На эшафот втащили рыдающих женщин – жену и дочерей Каногора. Приговоренные выли. Толпа визжала и улюлюкала, вид крови предыдущих жертв, стекающей с плахи, привел людей в неистовство. Люди с вожделением взирала на толстую графиню и двух некрасивых девиц.
– Сегодня здесь казнят тридцать шесть человек, – отрезал император. – В битве с войском мятежников погибло около пяти с половиной тысяч. Моих подданных. И твоих. Пожалей их– пожалей, как жалеешь этих. Я хочу, чтобы сегодняшняя кровь предостерегла возможных заговорщиков и спасла в будущем многие и многие жизни. Война не окончена, она продолжается здесь и сейчас.

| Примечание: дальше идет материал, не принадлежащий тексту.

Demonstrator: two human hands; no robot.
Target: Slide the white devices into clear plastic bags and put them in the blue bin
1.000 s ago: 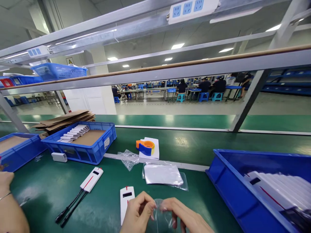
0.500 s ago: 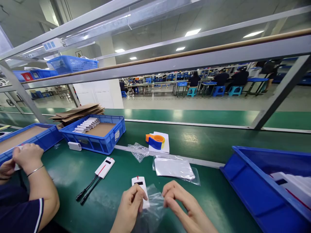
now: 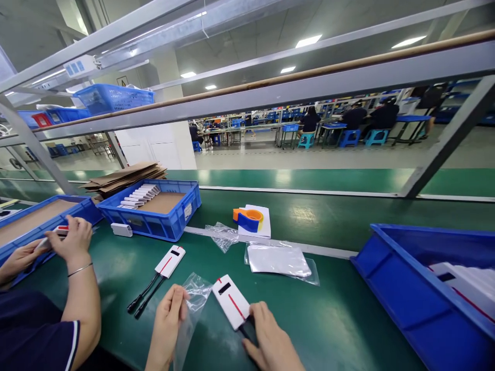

Санелана отвернулась, чтобы не видеть, как палач обезглавит женщин… По щекам ее текли слезы и голос дрожал.
– Но… можно… проявить милосердие…
– Нет!
– Если кровь необходима, пролить ее поменьше, хотя бы…
– Нет! – снова рявкнул император и мягче добавил. – Поверь, это необходимо. Ради Империи!
На балкон вбежал солдат. Придерживая ножны, поклонился.
– Ваше величество, сэр маршал! Наш тролль уходит!
– Что? Дрым уходит? – переспросил ок-Икерн. – Почему?
– Он не отвечает, сэр, он просто идет.
– Но задержать…
– Сэр… он идет… Прежде чем уйти, он сказал, что не хочет… потому что казнят… Его невозможно задержать. Сэр.
Да, подумал сэр Брудо, когда тролль идет, его невозможно задержать…
– Ингви!
– А?
– О чем ты сейчас думаешь?
– Да так… ни о чем. Просто здесь хорошо.
Ннаонна села и обхватила колени.
– А я вспоминаю твой рассказ о битве богов на далеком берегу. Выходит, Гилфинг злой?
– Нет, с чего ты взяла?
– Как же нет?! – девушка даже вскочила в волнении, но потом опустилась на колени и поглядела на короля сверху вниз. – Он же хотел уничтожить наш Мир!
– Я его понимаю, – Ингви сорвал травинку и принялся ее жевать, – отчасти. Иногда мне кажется, что у здешних богов возраст идет как-то… циклами, что ли. Судя по «Хроникуму», он уже был молодым, зрелым, старым… потом удалился – это как бы…
– Умер? – подсказал Ннаонна.
– Переродился. И вернулся младенцем. Младенец, понимаешь ли, склонен к разрушению. Он рвет все, что ему дают, ломает игрушки, потому что отчаянно хочет утвердить себя в Мире. Для этого он должен ощущать, как Мир меняется в его руках. В моем мире малышам дают ненужные бумаги, чтобы рвали и утверждались. Потом, взрослея, человек учится создавать, строить и менять Мир, созидая, ну а младенец – нет, не может. Только разрушает. Зато младшие боги подросли и желают созидать и защищать. Теперь это надолго, Мир может спать спокойно.
– Конечно, ты же убил Гилфинга.
– Насколько я понял, убить его невозможно.
– Как, а меч? Ты сказал, что его поглотил твой меч. Выпил.
– Меч выпил магическое содержимое его тела – ту часть существа Гилфинга, которая привязывает его к Миру. И он теперь снова удалился в Вечное Ничто. Интересно, что его грядущий приход был в самом деле предсказан этим, как его? Когером! Пророк, должно быть, очень чувствителен к колебаниям маны. Они складываются для него в привычные символы: Бог-Дитя, Гилфинг, разрушение Мира… А источник колебаний – Гилфинг в Великом Ничто. Ты читала «Хроникум»?